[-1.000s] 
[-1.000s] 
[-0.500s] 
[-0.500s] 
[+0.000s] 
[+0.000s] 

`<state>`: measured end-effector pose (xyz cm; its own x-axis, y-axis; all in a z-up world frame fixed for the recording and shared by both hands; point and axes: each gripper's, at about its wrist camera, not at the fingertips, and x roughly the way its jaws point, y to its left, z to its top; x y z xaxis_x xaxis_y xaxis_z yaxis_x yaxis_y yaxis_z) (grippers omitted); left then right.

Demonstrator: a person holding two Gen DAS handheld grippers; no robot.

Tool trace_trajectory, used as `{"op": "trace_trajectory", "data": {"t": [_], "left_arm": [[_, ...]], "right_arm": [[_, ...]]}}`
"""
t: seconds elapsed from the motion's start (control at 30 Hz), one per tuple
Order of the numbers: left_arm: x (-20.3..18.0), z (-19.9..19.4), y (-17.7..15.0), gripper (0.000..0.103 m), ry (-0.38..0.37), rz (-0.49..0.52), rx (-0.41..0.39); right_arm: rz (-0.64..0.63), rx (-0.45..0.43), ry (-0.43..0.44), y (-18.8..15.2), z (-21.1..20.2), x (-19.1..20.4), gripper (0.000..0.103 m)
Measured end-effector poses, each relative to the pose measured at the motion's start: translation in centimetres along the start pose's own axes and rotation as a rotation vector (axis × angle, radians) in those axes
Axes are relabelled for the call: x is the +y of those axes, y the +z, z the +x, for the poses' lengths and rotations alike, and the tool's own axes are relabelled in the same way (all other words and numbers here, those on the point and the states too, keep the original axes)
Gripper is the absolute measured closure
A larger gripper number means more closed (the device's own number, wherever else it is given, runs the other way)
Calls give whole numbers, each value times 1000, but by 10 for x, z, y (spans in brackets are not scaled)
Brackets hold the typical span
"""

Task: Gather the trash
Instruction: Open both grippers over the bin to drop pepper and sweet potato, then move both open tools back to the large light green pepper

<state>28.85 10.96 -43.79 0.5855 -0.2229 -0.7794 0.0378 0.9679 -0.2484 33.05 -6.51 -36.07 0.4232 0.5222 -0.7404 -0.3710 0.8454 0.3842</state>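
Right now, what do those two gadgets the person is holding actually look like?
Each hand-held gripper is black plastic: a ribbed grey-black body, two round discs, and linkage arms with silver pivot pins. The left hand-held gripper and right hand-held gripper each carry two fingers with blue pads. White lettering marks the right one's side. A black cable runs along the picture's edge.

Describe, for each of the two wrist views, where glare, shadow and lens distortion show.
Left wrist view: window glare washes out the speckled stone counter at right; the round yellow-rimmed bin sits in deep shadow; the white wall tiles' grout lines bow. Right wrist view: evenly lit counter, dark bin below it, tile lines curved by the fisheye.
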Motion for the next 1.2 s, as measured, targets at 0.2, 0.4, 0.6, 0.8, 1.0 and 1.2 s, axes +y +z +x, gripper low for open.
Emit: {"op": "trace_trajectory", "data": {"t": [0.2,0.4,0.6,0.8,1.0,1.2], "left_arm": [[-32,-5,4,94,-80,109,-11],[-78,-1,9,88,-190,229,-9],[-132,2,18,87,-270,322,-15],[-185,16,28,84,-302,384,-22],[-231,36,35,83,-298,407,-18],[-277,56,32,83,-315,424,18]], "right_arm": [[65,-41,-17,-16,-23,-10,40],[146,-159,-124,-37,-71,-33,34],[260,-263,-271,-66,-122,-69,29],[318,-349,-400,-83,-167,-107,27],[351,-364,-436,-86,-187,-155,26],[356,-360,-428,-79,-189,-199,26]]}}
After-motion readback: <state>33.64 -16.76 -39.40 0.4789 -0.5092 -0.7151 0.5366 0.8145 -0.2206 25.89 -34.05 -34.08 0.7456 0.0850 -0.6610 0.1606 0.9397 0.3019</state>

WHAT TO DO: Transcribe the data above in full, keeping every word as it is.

PROBLEM SOLUTION:
[-1.000s] 
[-1.000s] 
[-0.500s] 
[-0.500s] 
[+0.000s] 
[+0.000s] 

`<state>`: measured end-effector pose (xyz cm; its own x-axis, y-axis; all in a z-up world frame fixed for the recording and shared by both hands; point and axes: each gripper's, at about its wrist camera, not at the fingertips, and x roughly the way its jaws point, y to its left, z to its top; x y z xaxis_x xaxis_y xaxis_z yaxis_x yaxis_y yaxis_z) (grippers omitted); left then right.

Demonstrator: a person holding two Gen DAS handheld grippers; no robot.

Tool trace_trajectory, used as `{"op": "trace_trajectory", "data": {"t": [_], "left_arm": [[_, ...]], "right_arm": [[_, ...]]}}`
"""
t: seconds elapsed from the motion's start (control at 30 Hz), one per tuple
Order of the numbers: left_arm: x (-20.3..18.0), z (-19.9..19.4), y (-17.7..15.0), gripper (0.000..0.103 m), ry (-0.38..0.37), rz (-0.49..0.52), rx (-0.41..0.39); right_arm: rz (-0.64..0.63), rx (-0.45..0.43), ry (-0.43..0.44), y (-18.8..15.2), z (-21.1..20.2), x (-19.1..20.4), gripper (0.000..0.103 m)
Measured end-effector poses, each relative to the pose measured at the motion's start: translation in centimetres along the start pose's own axes and rotation as a rotation vector (axis × angle, radians) in those axes
Axes are relabelled for the call: x is the +y of those axes, y the +z, z the +x, for the poses' lengths and rotations alike, and the tool's own axes are relabelled in the same way (all other words and numbers here, those on the point and the states too, keep the original axes)
Gripper is the absolute measured closure
A larger gripper number means more closed (the device's own number, wherever else it is given, runs the other way)
Calls give whole numbers, each value times 1000, but by 10 for x, z, y (spans in brackets are not scaled)
Brackets hold the typical span
"""

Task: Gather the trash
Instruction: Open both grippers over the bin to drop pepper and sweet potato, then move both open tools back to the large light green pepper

<state>28.85 10.96 -43.79 0.5855 -0.2229 -0.7794 0.0378 0.9679 -0.2484 33.05 -6.51 -36.07 0.4232 0.5222 -0.7404 -0.3710 0.8454 0.3842</state>
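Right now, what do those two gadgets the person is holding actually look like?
Each hand-held gripper is black plastic: a ribbed grey-black body, two round discs, and linkage arms with silver pivot pins. The left hand-held gripper and right hand-held gripper each carry two fingers with blue pads. White lettering marks the right one's side. A black cable runs along the picture's edge.

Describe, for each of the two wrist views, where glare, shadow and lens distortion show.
Left wrist view: window glare washes out the speckled stone counter at right; the round yellow-rimmed bin sits in deep shadow; the white wall tiles' grout lines bow. Right wrist view: evenly lit counter, dark bin below it, tile lines curved by the fisheye.
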Motion for the next 1.2 s, as measured, targets at 0.2, 0.4, 0.6, 0.8, 1.0 and 1.2 s, axes +y +z +x, gripper low for open.
Emit: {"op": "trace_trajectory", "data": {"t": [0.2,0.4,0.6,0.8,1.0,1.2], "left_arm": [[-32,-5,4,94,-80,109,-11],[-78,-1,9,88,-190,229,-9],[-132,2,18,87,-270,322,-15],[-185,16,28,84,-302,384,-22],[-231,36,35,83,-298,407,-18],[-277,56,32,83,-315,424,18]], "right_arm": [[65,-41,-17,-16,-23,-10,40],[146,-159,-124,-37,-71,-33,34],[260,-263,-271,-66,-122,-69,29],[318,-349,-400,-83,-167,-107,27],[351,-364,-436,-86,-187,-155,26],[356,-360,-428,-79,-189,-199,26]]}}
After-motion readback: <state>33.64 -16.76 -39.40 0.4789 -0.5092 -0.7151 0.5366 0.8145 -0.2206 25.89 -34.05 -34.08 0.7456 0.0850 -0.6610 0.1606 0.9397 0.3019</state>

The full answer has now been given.